■ YOUR TASK:
Look over the listing below and report how many of its lines contain the string "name", with no other words.

------ INPUT MATERIAL

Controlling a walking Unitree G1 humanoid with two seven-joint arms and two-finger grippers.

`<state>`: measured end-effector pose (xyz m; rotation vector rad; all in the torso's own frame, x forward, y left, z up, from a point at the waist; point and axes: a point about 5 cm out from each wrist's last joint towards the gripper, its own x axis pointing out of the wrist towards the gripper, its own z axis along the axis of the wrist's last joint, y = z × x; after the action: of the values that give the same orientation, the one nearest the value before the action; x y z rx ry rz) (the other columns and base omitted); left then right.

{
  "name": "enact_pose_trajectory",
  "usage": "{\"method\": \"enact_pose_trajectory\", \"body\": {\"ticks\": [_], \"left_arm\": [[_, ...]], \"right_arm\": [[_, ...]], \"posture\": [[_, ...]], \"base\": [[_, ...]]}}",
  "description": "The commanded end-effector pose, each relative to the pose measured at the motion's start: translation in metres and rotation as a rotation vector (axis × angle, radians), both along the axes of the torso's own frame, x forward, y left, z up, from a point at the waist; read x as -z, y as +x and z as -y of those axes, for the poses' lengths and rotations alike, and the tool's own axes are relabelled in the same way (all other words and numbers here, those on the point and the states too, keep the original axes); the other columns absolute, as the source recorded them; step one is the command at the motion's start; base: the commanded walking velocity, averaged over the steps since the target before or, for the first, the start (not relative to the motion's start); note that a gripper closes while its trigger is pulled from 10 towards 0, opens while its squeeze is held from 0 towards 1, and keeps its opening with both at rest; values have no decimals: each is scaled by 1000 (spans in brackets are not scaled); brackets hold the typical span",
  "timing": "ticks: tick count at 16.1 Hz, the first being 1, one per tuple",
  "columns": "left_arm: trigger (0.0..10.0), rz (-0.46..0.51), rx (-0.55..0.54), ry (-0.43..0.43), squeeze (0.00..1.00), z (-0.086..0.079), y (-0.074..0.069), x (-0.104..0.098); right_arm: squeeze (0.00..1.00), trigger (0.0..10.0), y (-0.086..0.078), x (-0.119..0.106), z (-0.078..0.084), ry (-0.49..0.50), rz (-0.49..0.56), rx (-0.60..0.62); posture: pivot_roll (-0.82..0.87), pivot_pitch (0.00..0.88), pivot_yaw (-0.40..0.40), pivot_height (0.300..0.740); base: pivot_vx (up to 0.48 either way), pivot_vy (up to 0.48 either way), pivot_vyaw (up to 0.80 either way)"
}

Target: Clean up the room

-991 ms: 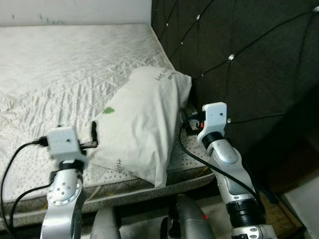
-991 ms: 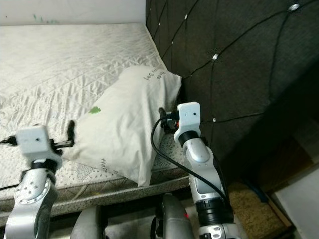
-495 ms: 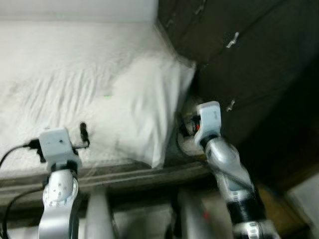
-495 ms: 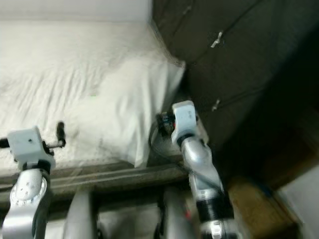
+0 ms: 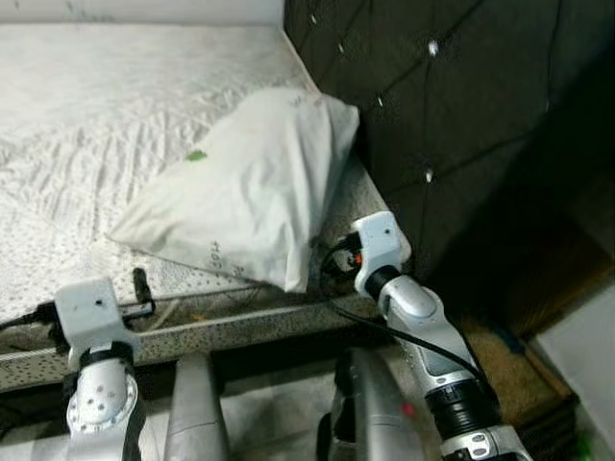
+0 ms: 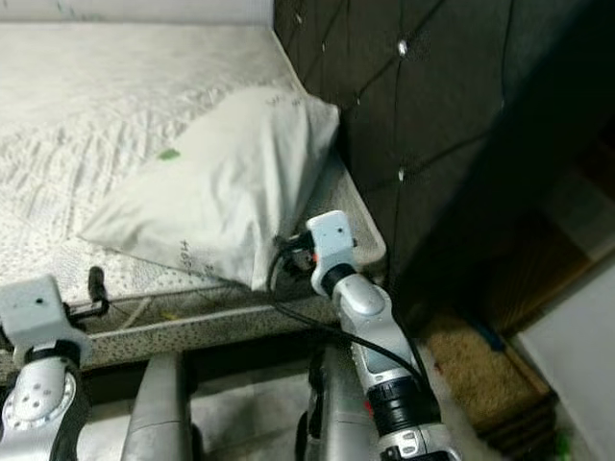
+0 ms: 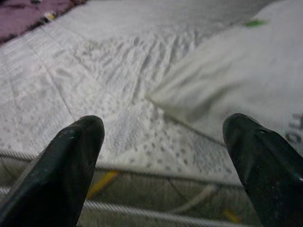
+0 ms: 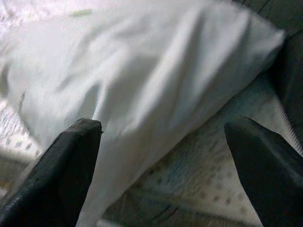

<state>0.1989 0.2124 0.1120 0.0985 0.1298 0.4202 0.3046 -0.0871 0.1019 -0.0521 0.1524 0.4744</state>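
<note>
Bare mattress [image 5: 115, 106], dark headboard [image 5: 452, 86] right; white pillow [image 5: 240, 187] lying against headboard; left gripper [image 7: 161, 161] and right gripper [image 8: 163, 161] spread wide, near edge, holding nothing; risk: one-sided grab drags pillow off the bed.

White pillow [image 8: 156, 80] on mattress [image 8: 213, 184], two black fingers [image 8: 57, 179] spread wide
</note>
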Motion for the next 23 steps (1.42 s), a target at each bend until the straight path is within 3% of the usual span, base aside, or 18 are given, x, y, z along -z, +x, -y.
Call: {"method": "enact_pose_trajectory", "body": {"ticks": [1,5,9,14,19,20,21,22,23], "left_arm": [[10000,-7,4,-4,0,3,-3,-1],[10000,-28,36,-20,0,6,-5,-4],[10000,-45,60,-42,0,10,-9,-6],[10000,-61,106,-60,0,13,-5,-5],[10000,-58,116,-52,0,12,0,-6],[10000,-53,116,-49,0,11,1,-7],[10000,-48,115,-48,0,11,2,-8],[10000,-44,114,-48,0,11,2,-9],[10000,-38,110,-46,0,11,2,-9]], "right_arm": [[0,10000,-3,6,0,-3,-46,-27],[0,10000,-7,8,-16,8,-98,-132],[0,10000,-8,5,-20,32,-120,-197],[0,10000,2,-11,-36,100,-115,-300],[0,10000,16,-24,-59,181,-118,-259],[0,9098,18,-25,-71,174,-116,-251],[0,1412,17,-27,-86,190,-126,-258],[0,0,14,-32,-101,208,-118,-286],[0,0,11,-39,-119,220,-96,-310]], "posture": [[58,125,-109,512],[55,178,-96,508],[61,197,-86,508],[63,194,-76,508],[79,176,-74,508],[84,169,-75,508],[93,165,-79,508],[98,164,-81,508],[103,160,-84,508]], "base": [[0,0,0],[0,0,0],[0,0,0],[0,0,0],[0,0,0],[0,0,0],[0,0,0],[0,0,0],[0,0,0]]}}
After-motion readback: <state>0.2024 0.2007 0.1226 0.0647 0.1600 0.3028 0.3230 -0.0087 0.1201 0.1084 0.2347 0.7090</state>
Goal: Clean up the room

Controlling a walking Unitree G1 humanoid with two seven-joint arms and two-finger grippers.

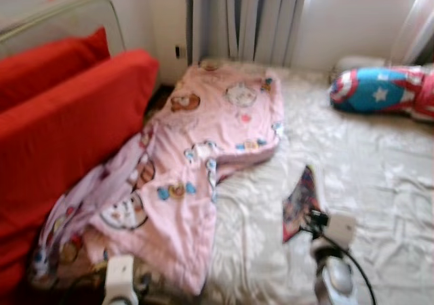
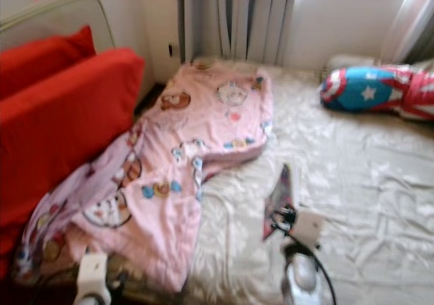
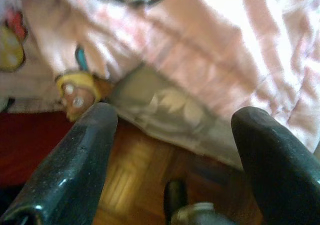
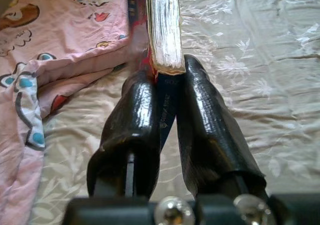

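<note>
My right gripper (image 4: pixel 161 71) is shut on a thick book (image 4: pixel 162 25) with a colourful cover, holding it by its lower edge. The book (image 1: pixel 300 202) hangs just above the white bed sheet (image 1: pixel 369 173), right of a rumpled pink cartoon blanket (image 1: pixel 203 135). That blanket spreads from the far side of the bed down over its near left edge. My left gripper (image 3: pixel 172 120) is open at that hanging blanket edge (image 3: pixel 200 45), with nothing between its fingers; its wrist (image 1: pixel 121 272) shows low on the left.
Big red cushions (image 1: pixel 61 129) lean along the bed's left side under a metal frame (image 1: pixel 68 10). A blue and red star pillow (image 1: pixel 380 89) lies at the far right. Curtains (image 1: pixel 251 20) hang behind. Wooden floor (image 3: pixel 135 175) shows below the blanket.
</note>
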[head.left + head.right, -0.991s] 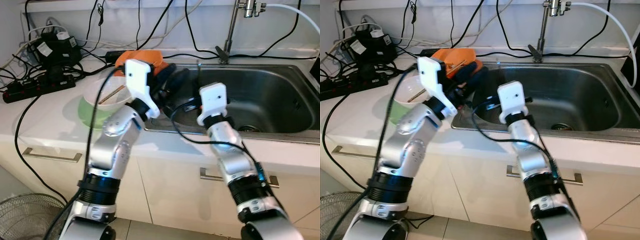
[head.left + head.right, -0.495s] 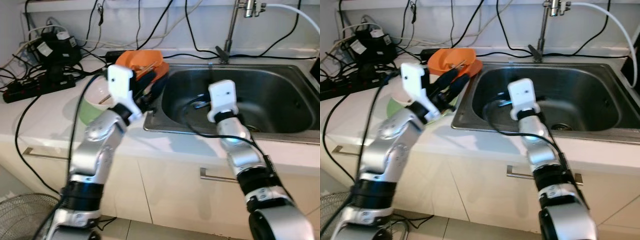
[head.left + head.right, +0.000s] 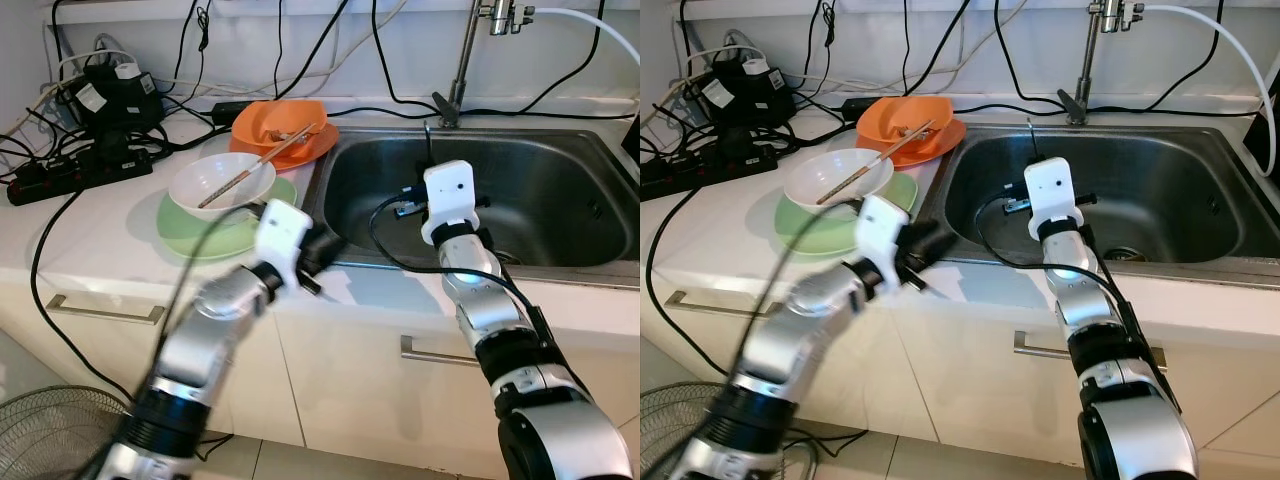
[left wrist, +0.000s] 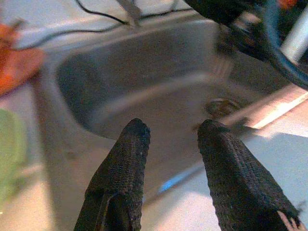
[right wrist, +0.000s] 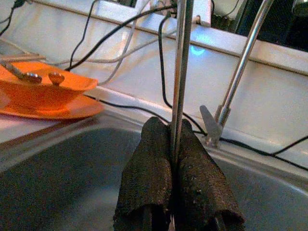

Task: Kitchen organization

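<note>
Right wrist view: right gripper (image 5: pixel 174 159) clamps a metal rod (image 5: pixel 181 62) (utensil handle?) over the sink (image 3: pixel 560 200); thin grip may slip. Left gripper (image 4: pixel 168 139) gapes.

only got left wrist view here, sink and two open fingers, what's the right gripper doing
Observer: The right gripper is shut on a thin metal rod, held upright over the sink.
Operator: ok and where's my left gripper sitting in the room
Observer: The left gripper hovers at the sink's front left corner, above the counter edge, holding nothing.
Operator: any dishes nearby
Observer: Yes. A white bowl with chopsticks across it sits on a green plate on the robot's left. Behind it, an orange bowl stands on an orange plate.
</note>
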You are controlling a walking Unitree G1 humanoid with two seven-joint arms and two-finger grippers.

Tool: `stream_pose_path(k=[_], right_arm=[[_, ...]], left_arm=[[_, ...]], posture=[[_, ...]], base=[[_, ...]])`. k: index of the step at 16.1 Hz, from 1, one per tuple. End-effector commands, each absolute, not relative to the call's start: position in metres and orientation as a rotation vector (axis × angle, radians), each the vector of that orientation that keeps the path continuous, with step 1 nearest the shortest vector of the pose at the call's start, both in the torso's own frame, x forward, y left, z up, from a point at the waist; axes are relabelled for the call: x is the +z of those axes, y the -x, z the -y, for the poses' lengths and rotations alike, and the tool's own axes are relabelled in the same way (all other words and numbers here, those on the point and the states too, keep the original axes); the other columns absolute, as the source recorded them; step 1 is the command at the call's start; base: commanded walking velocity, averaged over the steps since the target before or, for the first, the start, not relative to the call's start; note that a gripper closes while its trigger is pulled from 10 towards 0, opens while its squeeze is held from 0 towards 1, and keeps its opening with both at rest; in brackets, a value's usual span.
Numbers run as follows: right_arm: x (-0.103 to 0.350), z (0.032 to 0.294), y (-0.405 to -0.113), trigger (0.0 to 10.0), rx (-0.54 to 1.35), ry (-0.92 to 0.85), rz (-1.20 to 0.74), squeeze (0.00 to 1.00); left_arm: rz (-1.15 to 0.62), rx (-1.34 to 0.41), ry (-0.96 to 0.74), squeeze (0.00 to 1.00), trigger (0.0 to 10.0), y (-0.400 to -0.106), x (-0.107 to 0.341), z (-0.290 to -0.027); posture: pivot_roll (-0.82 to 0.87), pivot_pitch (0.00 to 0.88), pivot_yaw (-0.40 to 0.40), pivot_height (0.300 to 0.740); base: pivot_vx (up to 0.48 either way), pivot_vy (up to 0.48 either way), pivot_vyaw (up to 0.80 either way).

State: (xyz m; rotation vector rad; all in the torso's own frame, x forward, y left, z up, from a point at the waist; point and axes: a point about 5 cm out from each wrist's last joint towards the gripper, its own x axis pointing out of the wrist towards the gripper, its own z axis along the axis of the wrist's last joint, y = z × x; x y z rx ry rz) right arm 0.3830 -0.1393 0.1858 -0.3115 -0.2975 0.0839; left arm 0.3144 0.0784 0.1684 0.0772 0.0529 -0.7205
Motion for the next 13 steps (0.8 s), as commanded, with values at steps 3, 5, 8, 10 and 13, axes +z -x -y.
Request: stream_pose_path(k=[3, 5, 8, 10, 13], right_arm=[[0.189, 0.131, -0.387, 10.0, 0.102, 0.320, 0.301, 0.00], [0.184, 0.128, -0.387, 10.0, 0.115, 0.324, 0.285, 0.00], [0.174, 0.126, -0.386, 10.0, 0.122, 0.331, 0.253, 0.00], [0.172, 0.126, -0.386, 10.0, 0.122, 0.326, 0.251, 0.00], [0.167, 0.125, -0.385, 10.0, 0.123, 0.325, 0.237, 0.00]], left_arm=[[-0.083, -0.761, -0.093, 0.00, 10.0, -0.309, 0.166, -0.073], [-0.102, -0.784, -0.102, 0.00, 10.0, -0.305, 0.162, -0.070], [-0.120, -0.802, -0.126, 0.00, 10.0, -0.303, 0.159, -0.068], [-0.126, -0.826, -0.124, 0.00, 10.0, -0.300, 0.157, -0.064], [-0.132, -0.847, -0.116, 0.00, 10.0, -0.295, 0.156, -0.057]], posture=[[0.09, 0.012, 0.101, 0.740], [0.09, 0.012, 0.100, 0.740], [0.10, 0.013, 0.096, 0.740], [0.09, 0.016, 0.097, 0.740], [0.10, 0.020, 0.094, 0.740]], base=[[0.000, 0.000, 0.00], [0.000, 0.000, 0.00], [0.000, 0.000, 0.00], [0.000, 0.000, 0.00], [0.000, 0.000, 0.00]])
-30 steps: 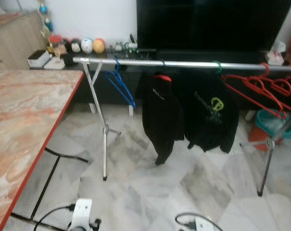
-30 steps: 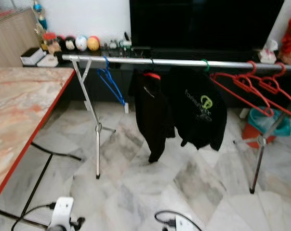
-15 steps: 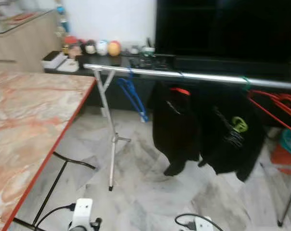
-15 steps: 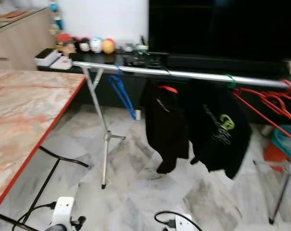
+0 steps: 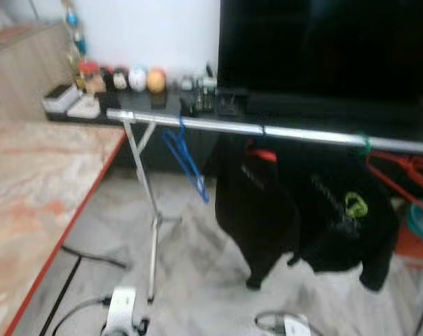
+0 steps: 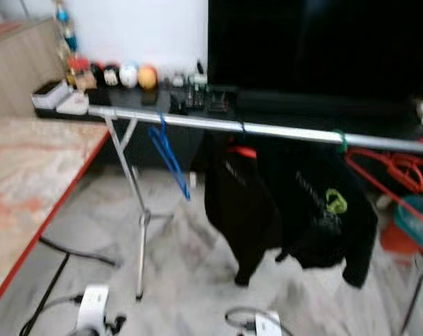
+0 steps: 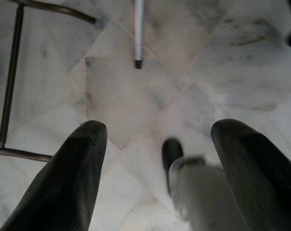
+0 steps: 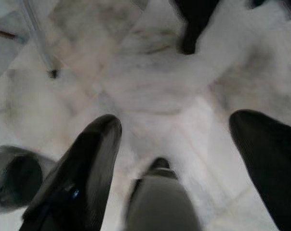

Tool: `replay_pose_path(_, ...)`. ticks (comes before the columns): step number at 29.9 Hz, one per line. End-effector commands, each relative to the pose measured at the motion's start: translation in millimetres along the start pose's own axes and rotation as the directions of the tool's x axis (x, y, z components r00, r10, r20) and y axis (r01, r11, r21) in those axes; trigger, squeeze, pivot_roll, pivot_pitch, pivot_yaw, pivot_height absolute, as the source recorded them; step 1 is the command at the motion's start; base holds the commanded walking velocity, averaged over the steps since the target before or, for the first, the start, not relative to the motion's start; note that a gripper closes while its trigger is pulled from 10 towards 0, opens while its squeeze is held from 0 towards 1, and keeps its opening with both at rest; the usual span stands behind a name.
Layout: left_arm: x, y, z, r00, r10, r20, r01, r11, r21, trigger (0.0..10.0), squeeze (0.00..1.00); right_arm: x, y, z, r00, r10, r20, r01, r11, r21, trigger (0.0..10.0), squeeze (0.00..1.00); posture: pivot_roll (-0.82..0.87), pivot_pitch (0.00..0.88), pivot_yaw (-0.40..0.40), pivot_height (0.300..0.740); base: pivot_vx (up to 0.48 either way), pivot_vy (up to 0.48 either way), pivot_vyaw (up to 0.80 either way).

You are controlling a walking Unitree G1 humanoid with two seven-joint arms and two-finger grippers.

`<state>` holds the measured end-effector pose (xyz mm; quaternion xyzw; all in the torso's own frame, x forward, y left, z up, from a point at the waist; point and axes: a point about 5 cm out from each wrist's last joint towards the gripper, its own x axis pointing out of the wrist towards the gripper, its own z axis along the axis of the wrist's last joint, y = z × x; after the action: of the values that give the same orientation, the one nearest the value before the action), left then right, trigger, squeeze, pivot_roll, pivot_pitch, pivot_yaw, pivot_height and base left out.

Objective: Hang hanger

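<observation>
**Blue hanger on the rail, both arms low and empty**

The blue hanger (image 5: 187, 159) is hooked over the rail (image 5: 267, 131) near its left end, just beside the crossed stand legs (image 5: 147, 203), and it dangles tilted, its long axis slanting down toward the right. That is the only loose-looking hanger on this side; further right along the rail hang two black jackets (image 5: 302, 210), and beyond them a bunch of red hangers (image 5: 404, 175) at the far right edge.

Now the relation that matters — the hanger sits up and ahead of the robot, left of centre, while both arms point down at the marble floor (image 7: 136, 96). The left gripper (image 7: 155, 163) has its fingers spread wide with nothing between them, looking at the foot of a stand leg and a dark bar of the table frame. The right gripper (image 8: 174, 159) is likewise spread and empty, over floor near a black jacket hem. So neither holds a hanger, and the hanger is well apart from both, above them. By my reckoning the left arm is the nearer one.

The marble tabletop (image 5: 36, 189) with its red edge lies at the left. Behind the rail a dark TV (image 5: 323, 49) stands over a low shelf of small round toys (image 5: 138, 78). The head views are blurred.
</observation>
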<state>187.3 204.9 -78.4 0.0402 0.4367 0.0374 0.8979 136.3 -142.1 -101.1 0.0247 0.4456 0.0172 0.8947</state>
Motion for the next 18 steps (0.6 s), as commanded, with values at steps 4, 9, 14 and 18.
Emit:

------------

■ OUTPUT OF THE TASK:
2